Doctors say mold and fungi lurking inside bagpipes probably caused a fatal infection they called “bagpipe lung.” Above, a bagpipes player in Houston in 1999.
Doctors have an important message for musicians: Don’t forget to clean your instruments. It could be a matter of life and death.
Their warning was inspired by a 61-year-old British bagpipe player who developed a dry cough and breathlessness that worsened over a period of seven years. His condition became so severe that he could walk only 22 yards before tuckering out. Previously, he’d been able to walk far enough to finish a 10K, according to a case reportpublished Monday in the journal Thorax.
Doctors diagnosed him with hypersensitivity pneumontitis, or HP, a rare disease of the lungs. HP is the result of an allergic reaction to mold, fungus, dust or other substances a patient breathes. As a result, the tiny spaces in the lungs between the air sacs, airways and blood vessels become inflamed, and breathing can be severely impaired.
Typical triggers for HP include exposure to birds or household mold caused by excessive water damage, but the patient had no history of either. Nor did he have a history of smoking. Doctors prescribed the steroid prednisolone and the immunosuppressive drug azathioprine, but they had little to no effect.
The only thing that seemed to work was a three-month sojourn in Australia. While there, the man’s symptoms improved and he said he could walk along the beach more than six miles without stopping.
Doctors later realized that the reason his breathing improved in Australia was that he had left his bagpipes in the United Kingdom.
At home, the man played his bagpipes daily, even as his breathing deteriorated and more medications were added to his drug regimen.
Eventually, the patient’s condition became so bad that he had to be hospitalized. There, doctors treated him with a cocktail of IV antibiotics and an antifungal drug.
After he was admitted to the hospital, it occurred to someone to test his bagpipes to see whether they were the source of his HP.
The hunch proved correct. Samples of air from inside the bag were found to contain the fungi Rhodotorula mucilaginosa, Fusarium oxysporum and various species ofPenicillium.

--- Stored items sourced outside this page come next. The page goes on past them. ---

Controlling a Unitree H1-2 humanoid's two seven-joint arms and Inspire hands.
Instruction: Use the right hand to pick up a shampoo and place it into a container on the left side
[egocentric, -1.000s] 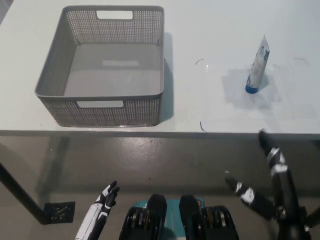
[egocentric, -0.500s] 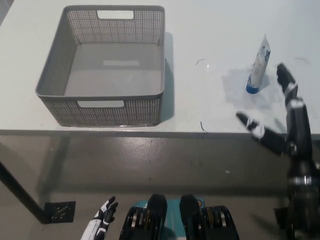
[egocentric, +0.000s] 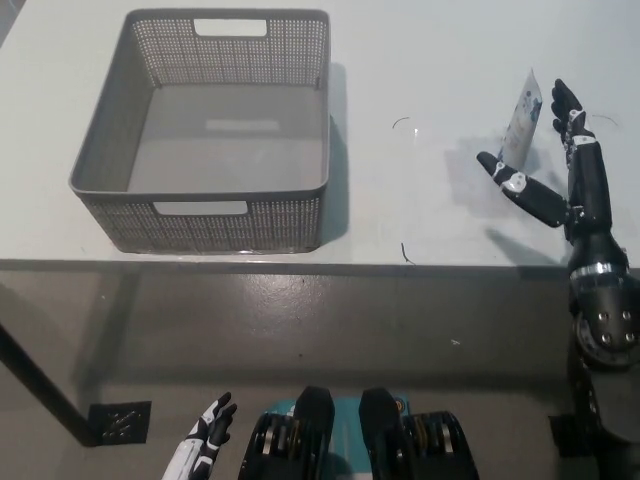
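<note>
- Nearest, at lower left below the table edge: left hand (egocentric: 208, 432) idle, only partly in view, fingers slightly apart, holding nothing.
- At the right, over the table (egocentric: 420, 60): right hand (egocentric: 555, 175) reaching in, fingers spread wide, nothing clamped between them.
- One finger pointing left in front of the tube's base, the others rising just beside its right side; contact with the tube not clear from this angle.
- Just beyond that: shampoo (egocentric: 521, 122), a white tube with blue print, standing upright between the spread fingers, base hidden behind the hand.
- Not yet grasped, not yet lifted, by the look of it.
- Farther left, well apart from the tube: basket (egocentric: 100, 165), grey, perforated, empty inside.
- Judged progress: early, only the approach done.
- Left to do: closing on the tube, lifting, carrying left across the table, releasing into the basket.
</note>
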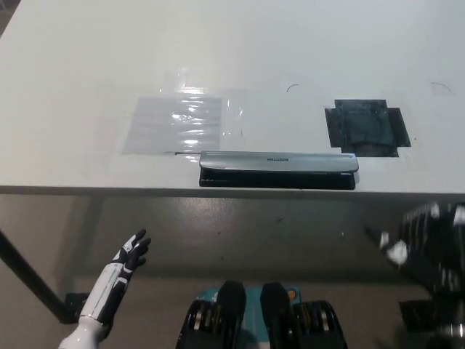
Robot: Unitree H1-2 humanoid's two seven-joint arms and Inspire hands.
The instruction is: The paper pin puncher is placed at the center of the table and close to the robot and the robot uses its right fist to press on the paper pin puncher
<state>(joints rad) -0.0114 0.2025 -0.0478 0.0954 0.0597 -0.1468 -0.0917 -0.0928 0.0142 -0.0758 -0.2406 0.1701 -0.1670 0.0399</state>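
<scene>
A clear plastic sheet [176, 122] and black tape patch [365, 128] lie on the white table [87, 65].

White tabletop [87, 58] is filling the upper part of the head view, its near edge running straight across the frame. The paper pin puncher [278, 169], a long silver bar on a black base, is lying along that near edge at about mid-width. A clear plastic sheet [178, 122] is lying flat just behind its left end, and a dark taped patch [365, 127] is sitting behind its right end.
</scene>
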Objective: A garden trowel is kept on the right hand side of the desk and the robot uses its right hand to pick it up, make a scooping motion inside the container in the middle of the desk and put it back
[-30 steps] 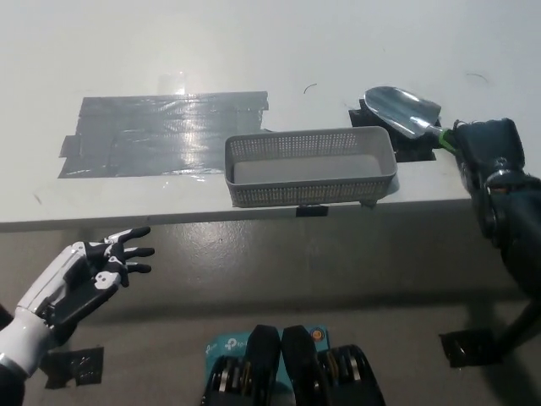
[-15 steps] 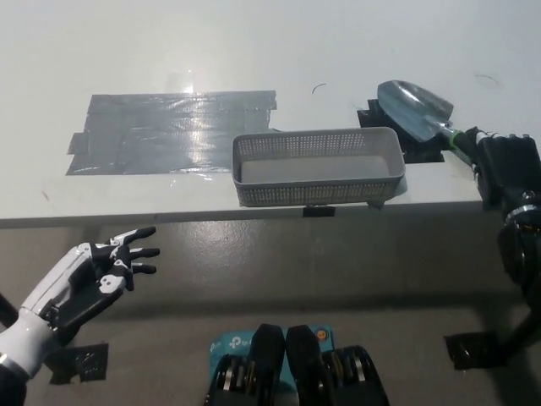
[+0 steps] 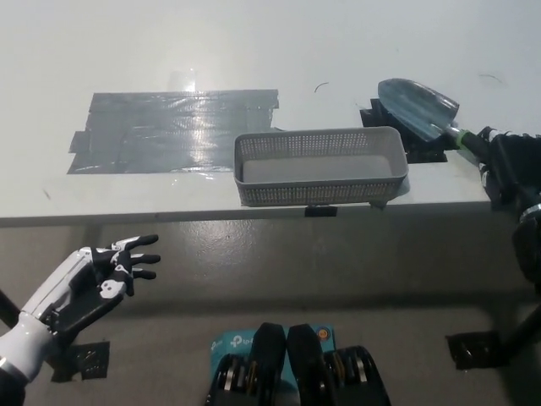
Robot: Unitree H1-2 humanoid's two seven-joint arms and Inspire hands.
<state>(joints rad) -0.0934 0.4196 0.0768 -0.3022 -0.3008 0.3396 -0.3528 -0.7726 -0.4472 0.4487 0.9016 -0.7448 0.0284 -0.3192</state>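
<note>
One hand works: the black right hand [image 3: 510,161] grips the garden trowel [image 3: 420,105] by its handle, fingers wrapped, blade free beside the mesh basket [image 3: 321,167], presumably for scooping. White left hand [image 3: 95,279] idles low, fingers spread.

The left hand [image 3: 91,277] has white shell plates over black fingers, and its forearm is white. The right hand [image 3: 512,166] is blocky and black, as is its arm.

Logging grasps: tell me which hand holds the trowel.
The black right hand, at the right edge of the desk, grips the handle of the trowel. The white left hand is open in front of the desk, holding nothing.
</note>
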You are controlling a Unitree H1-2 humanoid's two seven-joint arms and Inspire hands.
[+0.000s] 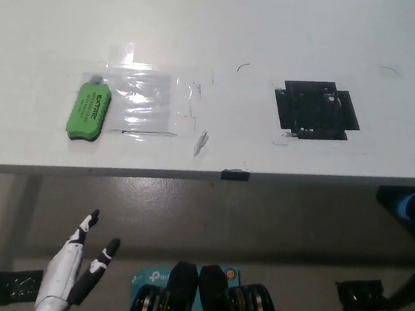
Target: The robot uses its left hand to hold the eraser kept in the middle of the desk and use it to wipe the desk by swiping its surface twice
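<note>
A green eraser [88, 114] with dark lettering lies on the white desk [221, 23] at its left, beside a patch of clear tape [147, 105]. My white left hand [69, 273] hangs low at the picture's lower left, below the desk's front edge and well apart from the eraser. Its fingers are spread and hold nothing. My black right hand is out of view.
A black tape patch [316, 110] marks the desk at right of middle. A small black tab [236, 175] sits on the desk's front edge. On the floor below are dark desk feet [360, 294] and a blue-green box [154, 278].
</note>
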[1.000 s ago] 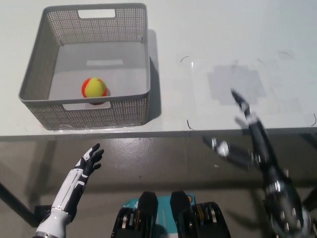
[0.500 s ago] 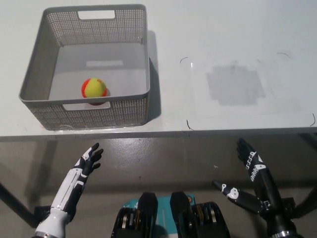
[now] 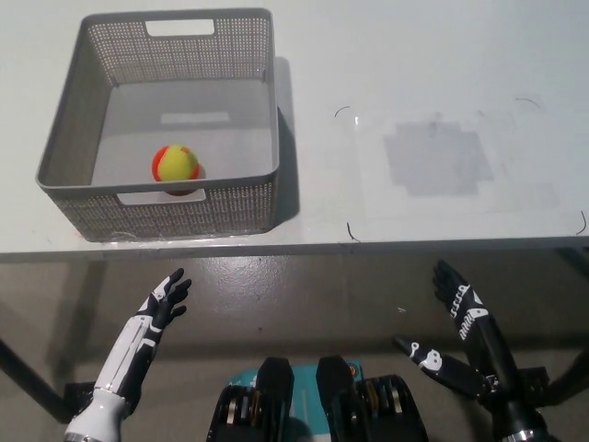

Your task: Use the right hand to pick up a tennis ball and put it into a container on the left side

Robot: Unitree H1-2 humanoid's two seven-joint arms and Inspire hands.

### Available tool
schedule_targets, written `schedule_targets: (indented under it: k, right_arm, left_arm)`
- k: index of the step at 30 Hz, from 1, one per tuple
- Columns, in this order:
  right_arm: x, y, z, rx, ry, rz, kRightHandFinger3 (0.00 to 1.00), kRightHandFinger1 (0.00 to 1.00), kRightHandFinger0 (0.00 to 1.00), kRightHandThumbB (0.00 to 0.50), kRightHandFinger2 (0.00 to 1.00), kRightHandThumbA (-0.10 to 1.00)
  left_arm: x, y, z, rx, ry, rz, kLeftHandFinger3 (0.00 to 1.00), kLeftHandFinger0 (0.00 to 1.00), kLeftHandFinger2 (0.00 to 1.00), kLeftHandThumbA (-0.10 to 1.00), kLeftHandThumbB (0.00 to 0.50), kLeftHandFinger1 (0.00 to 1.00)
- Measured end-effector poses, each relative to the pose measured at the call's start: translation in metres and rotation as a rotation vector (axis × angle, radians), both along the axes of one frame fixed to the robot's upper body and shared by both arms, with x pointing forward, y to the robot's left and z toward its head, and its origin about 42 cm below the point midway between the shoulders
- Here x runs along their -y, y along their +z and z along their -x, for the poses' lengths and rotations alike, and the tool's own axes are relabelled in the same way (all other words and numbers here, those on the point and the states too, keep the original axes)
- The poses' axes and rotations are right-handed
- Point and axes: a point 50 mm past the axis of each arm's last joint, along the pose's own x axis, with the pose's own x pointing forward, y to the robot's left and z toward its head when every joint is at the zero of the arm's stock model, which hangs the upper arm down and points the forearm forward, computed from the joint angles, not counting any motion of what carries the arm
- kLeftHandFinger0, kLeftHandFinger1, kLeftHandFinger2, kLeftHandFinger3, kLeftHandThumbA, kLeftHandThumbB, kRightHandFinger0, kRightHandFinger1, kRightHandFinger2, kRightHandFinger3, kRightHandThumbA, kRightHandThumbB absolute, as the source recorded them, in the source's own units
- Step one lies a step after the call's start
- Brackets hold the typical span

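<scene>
Your black right hand [image 3: 457, 324] hangs low with fingers spread, holding nothing, thumb jutting toward your left. Your white left hand [image 3: 166, 300] rests opposite it, fingers loosely extended and empty.

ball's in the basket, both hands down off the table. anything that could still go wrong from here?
Little. The tennis ball lies loose in the basket, so a knock could roll it. The basket stands near the table edge; the open right hand or left hand, both below that edge, might clip it when rising.
</scene>
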Motion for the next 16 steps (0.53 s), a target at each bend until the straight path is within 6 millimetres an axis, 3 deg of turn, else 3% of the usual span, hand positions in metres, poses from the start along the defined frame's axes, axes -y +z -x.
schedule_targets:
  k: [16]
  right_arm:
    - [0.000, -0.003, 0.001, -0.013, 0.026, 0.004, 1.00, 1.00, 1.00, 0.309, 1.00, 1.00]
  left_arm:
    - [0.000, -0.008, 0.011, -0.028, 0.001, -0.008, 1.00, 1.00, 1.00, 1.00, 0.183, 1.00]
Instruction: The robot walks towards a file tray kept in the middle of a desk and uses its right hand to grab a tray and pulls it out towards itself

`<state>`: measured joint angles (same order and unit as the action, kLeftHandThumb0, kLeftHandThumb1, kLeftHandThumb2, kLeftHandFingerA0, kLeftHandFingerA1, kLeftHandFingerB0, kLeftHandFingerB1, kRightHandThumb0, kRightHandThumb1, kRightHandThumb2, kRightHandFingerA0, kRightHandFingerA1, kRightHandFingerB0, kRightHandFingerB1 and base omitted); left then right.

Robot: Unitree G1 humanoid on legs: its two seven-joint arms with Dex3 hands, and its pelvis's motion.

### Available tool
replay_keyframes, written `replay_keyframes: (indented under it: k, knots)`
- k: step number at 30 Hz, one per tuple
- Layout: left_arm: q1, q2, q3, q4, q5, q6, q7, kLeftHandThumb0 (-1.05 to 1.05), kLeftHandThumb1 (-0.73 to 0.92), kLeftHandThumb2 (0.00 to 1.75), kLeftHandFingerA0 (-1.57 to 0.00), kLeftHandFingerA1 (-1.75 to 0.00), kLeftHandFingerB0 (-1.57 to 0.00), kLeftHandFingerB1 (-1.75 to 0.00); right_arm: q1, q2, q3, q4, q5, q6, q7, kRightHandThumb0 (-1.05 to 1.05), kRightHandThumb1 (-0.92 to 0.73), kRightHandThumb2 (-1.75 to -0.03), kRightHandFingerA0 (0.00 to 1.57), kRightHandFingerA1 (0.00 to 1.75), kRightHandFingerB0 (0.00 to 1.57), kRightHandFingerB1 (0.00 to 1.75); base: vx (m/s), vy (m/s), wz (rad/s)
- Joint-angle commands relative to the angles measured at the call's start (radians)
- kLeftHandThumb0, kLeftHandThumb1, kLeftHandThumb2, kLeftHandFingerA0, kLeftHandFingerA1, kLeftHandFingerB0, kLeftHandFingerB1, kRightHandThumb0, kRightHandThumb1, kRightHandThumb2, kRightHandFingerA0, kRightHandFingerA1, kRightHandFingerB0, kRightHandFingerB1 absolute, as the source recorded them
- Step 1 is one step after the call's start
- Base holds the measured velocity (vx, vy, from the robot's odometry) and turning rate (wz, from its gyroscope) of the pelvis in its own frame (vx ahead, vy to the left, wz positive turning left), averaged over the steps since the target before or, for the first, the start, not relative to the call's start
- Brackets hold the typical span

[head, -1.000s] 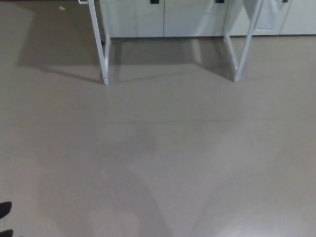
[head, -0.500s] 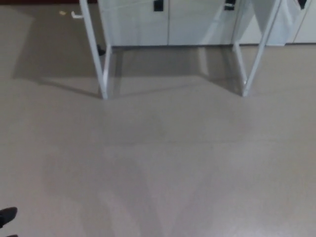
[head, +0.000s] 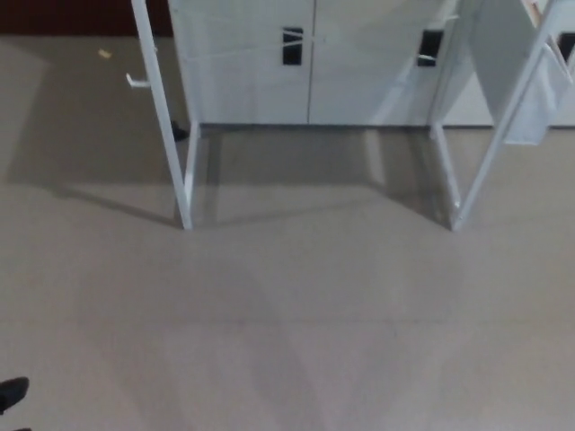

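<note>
You are looking down at a wide beige floor (head: 296, 323), with white cabinets (head: 305, 63) running along the top. In front of them, two white desk legs (head: 180, 180) and (head: 454, 193) are standing apart. Neither robot hand is showing, so you cannot tell their state, and the file tray is out of view (presumably above the frame). A dark shoe tip (head: 13, 393) is sitting at bottom left. Walking in off-centre risks clipping a leg.
</note>
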<state>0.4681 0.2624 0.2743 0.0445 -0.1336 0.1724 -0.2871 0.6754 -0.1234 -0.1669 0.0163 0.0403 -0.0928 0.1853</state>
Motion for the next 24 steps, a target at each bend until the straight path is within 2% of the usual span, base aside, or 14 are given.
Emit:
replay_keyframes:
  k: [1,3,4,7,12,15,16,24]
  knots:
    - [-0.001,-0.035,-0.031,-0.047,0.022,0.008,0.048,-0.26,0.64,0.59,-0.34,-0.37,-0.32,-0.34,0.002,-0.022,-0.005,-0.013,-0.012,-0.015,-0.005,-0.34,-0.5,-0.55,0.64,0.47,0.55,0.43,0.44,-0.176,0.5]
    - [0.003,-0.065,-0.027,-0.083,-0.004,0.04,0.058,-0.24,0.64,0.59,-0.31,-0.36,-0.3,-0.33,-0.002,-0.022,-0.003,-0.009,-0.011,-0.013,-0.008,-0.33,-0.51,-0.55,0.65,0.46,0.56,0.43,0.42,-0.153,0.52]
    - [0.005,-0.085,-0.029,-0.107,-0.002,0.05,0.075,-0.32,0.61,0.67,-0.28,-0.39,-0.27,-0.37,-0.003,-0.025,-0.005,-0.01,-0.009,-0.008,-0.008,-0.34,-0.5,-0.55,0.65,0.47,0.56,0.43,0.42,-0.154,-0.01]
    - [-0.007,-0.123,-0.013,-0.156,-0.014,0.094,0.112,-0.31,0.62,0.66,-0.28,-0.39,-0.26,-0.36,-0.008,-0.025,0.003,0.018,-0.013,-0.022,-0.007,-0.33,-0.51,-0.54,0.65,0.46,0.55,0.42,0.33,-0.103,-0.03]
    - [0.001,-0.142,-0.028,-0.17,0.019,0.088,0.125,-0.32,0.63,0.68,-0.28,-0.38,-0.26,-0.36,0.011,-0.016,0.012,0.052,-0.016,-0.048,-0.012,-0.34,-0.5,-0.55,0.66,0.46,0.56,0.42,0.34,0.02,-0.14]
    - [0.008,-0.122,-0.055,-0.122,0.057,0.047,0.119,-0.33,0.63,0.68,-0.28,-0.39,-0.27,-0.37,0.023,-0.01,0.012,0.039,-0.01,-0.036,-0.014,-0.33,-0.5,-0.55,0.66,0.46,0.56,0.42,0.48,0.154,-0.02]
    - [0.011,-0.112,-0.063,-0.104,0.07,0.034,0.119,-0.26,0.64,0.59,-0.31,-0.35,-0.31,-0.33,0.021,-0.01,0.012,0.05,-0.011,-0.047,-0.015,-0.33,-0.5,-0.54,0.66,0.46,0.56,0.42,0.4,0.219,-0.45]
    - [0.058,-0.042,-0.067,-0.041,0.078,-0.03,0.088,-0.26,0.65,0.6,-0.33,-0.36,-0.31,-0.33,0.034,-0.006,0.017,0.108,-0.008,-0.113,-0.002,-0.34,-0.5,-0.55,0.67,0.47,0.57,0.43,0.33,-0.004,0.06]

The neck of the blowpipe added Trichosporon mucoides to the mix, and the chanter reed protector — the part of the instrument responsible for carrying the melody — had many of these same fungi as well.
In retrospect, the instrument seems like an obvious culprit. Several of these fungi are known to trigger HP, the report authors wrote, and “the moist environment of bagpipes promotes yeast and mould contamination, thereby making the chronic inhalation of offending antigens a likely trigger.”
The authors were able to find two other cases of musicians being sickened by their instruments. Both of them — a saxophone player and a trombone player — got better after they made a habit of cleaning their instruments with disinfectants and antiseptics.
Alas, the hospitalized patient never got a chance to improve his bagpipe hygiene. He died several weeks after entering the hospital.
But he will live on in the annals of medicine as the first person known to succumb to “bagpipe lung.”